### Work request
An exact copy of each record is required.

### Supplied records
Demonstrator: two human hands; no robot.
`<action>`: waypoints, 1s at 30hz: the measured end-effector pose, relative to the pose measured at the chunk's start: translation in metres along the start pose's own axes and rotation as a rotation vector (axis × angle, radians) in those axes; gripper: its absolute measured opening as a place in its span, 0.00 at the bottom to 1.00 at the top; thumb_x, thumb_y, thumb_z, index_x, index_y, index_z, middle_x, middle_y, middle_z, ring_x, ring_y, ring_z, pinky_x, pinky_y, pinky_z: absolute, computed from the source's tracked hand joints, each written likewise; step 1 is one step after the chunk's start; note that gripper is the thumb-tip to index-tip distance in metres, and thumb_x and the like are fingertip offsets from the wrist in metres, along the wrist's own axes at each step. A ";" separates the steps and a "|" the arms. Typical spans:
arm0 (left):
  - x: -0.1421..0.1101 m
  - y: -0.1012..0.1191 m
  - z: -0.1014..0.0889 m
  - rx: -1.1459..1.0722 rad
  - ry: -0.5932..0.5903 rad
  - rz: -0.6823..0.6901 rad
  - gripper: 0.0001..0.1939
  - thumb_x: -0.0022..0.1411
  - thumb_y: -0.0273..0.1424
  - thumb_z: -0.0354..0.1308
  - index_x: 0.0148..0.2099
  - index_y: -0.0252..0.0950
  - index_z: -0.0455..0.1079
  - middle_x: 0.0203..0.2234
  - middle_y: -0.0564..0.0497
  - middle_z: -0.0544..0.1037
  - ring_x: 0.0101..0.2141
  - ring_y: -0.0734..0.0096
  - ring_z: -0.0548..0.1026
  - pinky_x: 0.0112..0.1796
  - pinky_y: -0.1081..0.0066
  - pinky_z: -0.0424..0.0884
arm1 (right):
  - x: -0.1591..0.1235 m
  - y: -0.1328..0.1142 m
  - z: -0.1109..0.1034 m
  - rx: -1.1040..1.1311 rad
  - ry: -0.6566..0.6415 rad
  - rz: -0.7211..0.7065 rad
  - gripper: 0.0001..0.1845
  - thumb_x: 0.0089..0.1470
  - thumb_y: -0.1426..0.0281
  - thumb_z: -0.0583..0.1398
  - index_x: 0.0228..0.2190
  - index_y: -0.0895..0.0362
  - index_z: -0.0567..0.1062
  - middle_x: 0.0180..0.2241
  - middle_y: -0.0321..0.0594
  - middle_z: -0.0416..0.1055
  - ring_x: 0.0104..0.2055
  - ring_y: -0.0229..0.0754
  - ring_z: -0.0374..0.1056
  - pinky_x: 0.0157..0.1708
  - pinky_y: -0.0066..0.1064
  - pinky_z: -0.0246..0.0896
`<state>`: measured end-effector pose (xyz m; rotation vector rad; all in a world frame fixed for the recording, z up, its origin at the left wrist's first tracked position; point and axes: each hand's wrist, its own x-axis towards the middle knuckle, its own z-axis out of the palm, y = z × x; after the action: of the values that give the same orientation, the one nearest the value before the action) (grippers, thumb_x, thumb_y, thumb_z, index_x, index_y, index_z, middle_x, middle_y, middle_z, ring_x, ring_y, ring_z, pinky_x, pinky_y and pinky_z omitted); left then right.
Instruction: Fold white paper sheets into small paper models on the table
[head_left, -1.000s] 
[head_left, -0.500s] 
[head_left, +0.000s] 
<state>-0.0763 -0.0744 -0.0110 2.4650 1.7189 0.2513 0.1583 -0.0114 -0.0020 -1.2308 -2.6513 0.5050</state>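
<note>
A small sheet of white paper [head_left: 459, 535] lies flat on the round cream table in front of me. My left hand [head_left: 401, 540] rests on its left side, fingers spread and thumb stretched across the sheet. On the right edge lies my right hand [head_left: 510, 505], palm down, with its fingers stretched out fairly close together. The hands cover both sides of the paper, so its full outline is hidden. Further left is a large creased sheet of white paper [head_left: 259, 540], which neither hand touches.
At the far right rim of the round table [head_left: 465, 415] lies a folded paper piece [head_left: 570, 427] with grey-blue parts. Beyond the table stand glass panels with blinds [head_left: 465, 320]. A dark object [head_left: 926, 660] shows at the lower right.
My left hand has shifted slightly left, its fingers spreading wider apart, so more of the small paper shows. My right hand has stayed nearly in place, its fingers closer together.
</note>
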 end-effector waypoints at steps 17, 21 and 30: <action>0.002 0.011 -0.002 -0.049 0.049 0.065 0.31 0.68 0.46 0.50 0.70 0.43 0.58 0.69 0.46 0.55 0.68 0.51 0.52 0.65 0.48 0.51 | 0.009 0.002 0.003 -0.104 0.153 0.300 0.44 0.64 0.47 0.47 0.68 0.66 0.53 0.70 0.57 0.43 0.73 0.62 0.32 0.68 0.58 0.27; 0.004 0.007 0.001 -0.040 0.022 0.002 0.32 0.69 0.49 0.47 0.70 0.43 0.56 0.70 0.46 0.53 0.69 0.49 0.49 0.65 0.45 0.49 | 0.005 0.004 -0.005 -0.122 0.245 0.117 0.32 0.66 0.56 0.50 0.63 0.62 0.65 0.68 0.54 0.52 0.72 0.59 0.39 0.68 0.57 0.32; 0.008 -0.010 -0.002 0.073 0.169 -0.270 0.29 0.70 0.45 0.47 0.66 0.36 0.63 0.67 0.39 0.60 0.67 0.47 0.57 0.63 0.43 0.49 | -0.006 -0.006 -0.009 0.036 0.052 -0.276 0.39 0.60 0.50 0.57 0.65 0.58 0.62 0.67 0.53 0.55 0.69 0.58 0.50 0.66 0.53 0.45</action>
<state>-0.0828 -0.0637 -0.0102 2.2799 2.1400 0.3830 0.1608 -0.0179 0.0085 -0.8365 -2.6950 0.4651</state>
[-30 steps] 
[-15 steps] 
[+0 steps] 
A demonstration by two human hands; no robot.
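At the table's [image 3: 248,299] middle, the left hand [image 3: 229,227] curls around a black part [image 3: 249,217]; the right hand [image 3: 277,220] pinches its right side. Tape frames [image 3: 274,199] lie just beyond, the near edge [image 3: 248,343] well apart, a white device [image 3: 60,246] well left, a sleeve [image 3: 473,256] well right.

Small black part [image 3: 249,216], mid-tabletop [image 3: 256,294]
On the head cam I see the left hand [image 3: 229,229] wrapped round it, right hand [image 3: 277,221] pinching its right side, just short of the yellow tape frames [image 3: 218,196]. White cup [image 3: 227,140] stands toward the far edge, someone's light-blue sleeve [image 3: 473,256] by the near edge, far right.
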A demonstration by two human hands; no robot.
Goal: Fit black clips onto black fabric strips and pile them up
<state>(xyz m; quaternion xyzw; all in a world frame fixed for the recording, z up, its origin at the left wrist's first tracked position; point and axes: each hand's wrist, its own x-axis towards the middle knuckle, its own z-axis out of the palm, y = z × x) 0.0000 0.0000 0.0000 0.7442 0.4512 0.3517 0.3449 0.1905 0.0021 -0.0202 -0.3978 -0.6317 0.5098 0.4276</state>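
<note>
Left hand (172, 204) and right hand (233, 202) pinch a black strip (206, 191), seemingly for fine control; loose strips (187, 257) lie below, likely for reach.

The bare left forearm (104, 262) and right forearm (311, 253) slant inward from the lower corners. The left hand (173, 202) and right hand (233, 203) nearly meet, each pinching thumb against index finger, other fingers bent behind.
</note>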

### Task result
Demonstrator: two human hands; no robot.
`<action>`: waypoints, 1s at 30hz: the measured end-effector pose, relative to the pose measured at the chunk's start: translation in metres along the start pose's own axes and rotation as a rotation vector (axis × angle, radians) in those axes; gripper: its absolute measured opening as a place in its span, 0.00 at the bottom to 1.00 at the top; thumb_x, thumb_y, thumb_z, index_x, index_y, index_z, middle_x, middle_y, middle_z, ring_x, ring_y, ring_z, pinky_x, pinky_y, pinky_z: absolute, computed from the source's tracked hand joints, each written likewise; step 1 is one step after the chunk's start; note that gripper is the thumb-tip to index-tip distance in metres, and thumb_x and the like are fingertip offsets from the wrist in metres, along the wrist's own axes at each step. A ";" separates the steps and a "|" the arms. Typical spans:
arm0 (left):
  - x: -0.1421..0.1101 m
  - y: -0.1012..0.1191 m
  - z: -0.1014..0.0889 m
  - rx: -1.1459..1.0722 rad
  - ry: -0.5932..0.5903 rad
  - rz: -0.6823..0.6901 rad
  - gripper: 0.0001..0.1939
  - thumb_x: -0.0022..0.1411
  - thumb_y: -0.0273..0.1424
  - thumb_z: -0.0354..0.1308
  - index_x: 0.0148..0.2099
  - index_y: -0.0252..0.0950
  - index_z: -0.0455..0.1079
  - middle_x: 0.0203..0.2234
  - middle_y: -0.0564..0.0497
  - middle_z: -0.0544..0.1037
  - ring_x: 0.0101..0.2141
  - ring_y: -0.0734..0.0096
  - ring_z: -0.0548..0.1026
  - pinky_x: 0.0112..0.1796
  - pinky_y: -0.1081..0.0066
  - pinky_z: -0.0424..0.0884
arm1 (right):
  - x: -0.1591..0.1235 m
  - y: -0.1328..0.1142 m
  - z: -0.1109..0.1034 m
  - rx: -1.1040..1.1311 rad
  - ry: -0.6566..0.6415 rad
  - rz: -0.7211..0.7065 rad
  - gripper: 0.0001..0.1845
  - thumb_x: 0.0089..0.1470
  - thumb_y: -0.1426..0.0281
  - thumb_z: -0.0583..0.1398
  - index_x: 0.0228..0.2190
  - index_y: -0.0895..0.0362
  - index_z: -0.0567..0.1062
  - middle_x: 0.0180..0.2241
  - middle_y: -0.0321..0.0594
  - middle_z: -0.0416..0.1055
  - ring_x: 0.0104..0.2055
  - ring_y: -0.0229..0.0754
  - ring_z: -0.0374..0.1056
  - pinky_x: 0.0157..0.1708
  - pinky_y: -0.0066..0.1064
  - pinky_z: -0.0246..0.0896
`<state>`: measured end-effector pose (xyz m; rotation vector rad; all in a world frame fixed for the recording, z up, its origin at the left wrist's first tracked position; point and axes: each hand's wrist, its own x-axis towards the middle knuckle, its own z-axis out of the palm, y = z × x; after the action: of the values that give the same orientation, the one nearest the value before the action) (grippers, thumb_x, thumb_y, thumb_z, index_x, index_y, index_z, middle_x, middle_y, middle_z, ring_x, ring_y, ring_z, pinky_x, pinky_y and pinky_z omitted); left then right.
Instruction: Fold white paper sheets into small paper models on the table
[head_left, -1.000s] 
[head_left, -0.500s] 
[head_left, +0.000s] 
<state>-0.0763 -0.0744 -0.0110 2.4650 1.7189 0.2513 0.1583 -0.0114 -0.0020 -1.2308 -2.6513 0.5050</state>
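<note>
A small sheet of white paper [head_left: 459, 535] lies flat on the round cream table in front of me. My left hand [head_left: 401, 540] rests on its left side, fingers spread and thumb stretched across the sheet. On the right edge lies my right hand [head_left: 510, 505], palm down, with its fingers stretched out fairly close together. The hands cover both sides of the paper, so its full outline is hidden. Further left is a large creased sheet of white paper [head_left: 259, 540], which neither hand touches.
At the far right rim of the round table [head_left: 465, 415] lies a folded paper piece [head_left: 570, 427] with grey-blue parts. Beyond the table stand glass panels with blinds [head_left: 465, 320]. A dark object [head_left: 926, 660] shows at the lower right.
My left hand has shifted slightly left, its fingers spreading wider apart, so more of the small paper shows. My right hand has stayed nearly in place, its fingers closer together.
</note>
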 end-effector waypoints at steps 17, 21 and 30: <action>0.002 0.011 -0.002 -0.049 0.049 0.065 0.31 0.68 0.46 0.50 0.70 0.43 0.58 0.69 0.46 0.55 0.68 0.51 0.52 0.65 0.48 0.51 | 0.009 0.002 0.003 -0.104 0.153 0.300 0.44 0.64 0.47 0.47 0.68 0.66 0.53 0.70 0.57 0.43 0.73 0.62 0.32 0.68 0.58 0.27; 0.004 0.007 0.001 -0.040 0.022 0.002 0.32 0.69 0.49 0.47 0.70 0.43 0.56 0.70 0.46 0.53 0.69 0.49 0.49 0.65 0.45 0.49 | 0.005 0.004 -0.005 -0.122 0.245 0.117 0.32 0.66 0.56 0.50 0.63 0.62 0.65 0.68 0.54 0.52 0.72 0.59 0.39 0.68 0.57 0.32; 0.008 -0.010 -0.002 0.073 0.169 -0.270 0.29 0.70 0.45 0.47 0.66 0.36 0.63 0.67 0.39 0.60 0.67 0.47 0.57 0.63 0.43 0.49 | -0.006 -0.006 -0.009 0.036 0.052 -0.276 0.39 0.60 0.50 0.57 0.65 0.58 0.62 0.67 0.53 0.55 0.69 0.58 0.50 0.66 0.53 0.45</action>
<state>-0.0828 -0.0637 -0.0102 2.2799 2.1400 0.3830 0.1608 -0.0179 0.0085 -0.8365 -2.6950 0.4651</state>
[-30 steps] 
[-15 steps] 
[+0 steps] 
A demonstration by two human hands; no robot.
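At the table's [image 3: 248,299] middle, the left hand [image 3: 229,227] curls around a black part [image 3: 249,217]; the right hand [image 3: 277,220] pinches its right side. Tape frames [image 3: 274,199] lie just beyond, the near edge [image 3: 248,343] well apart, a white device [image 3: 60,246] well left, a sleeve [image 3: 473,256] well right.

Small black part [image 3: 249,216], mid-tabletop [image 3: 256,294]
On the head cam I see the left hand [image 3: 229,229] wrapped round it, right hand [image 3: 277,221] pinching its right side, just short of the yellow tape frames [image 3: 218,196]. White cup [image 3: 227,140] stands toward the far edge, someone's light-blue sleeve [image 3: 473,256] by the near edge, far right.
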A demonstration by two human hands; no robot.
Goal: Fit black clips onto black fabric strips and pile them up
<state>(xyz m; quaternion xyzw; all in a world frame fixed for the recording, z up, its origin at the left wrist's first tracked position; point and axes: each hand's wrist, its own x-axis towards the middle knuckle, its own z-axis out of the palm, y = z × x) 0.0000 0.0000 0.0000 0.7442 0.4512 0.3517 0.3449 0.1905 0.0021 -0.0202 -0.3978 -0.6317 0.5098 0.4276</state>
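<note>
Left hand (172, 204) and right hand (233, 202) pinch a black strip (206, 191), seemingly for fine control; loose strips (187, 257) lie below, likely for reach.

The bare left forearm (104, 262) and right forearm (311, 253) slant inward from the lower corners. The left hand (173, 202) and right hand (233, 203) nearly meet, each pinching thumb against index finger, other fingers bent behind.
</note>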

The answer given is complete as it stands.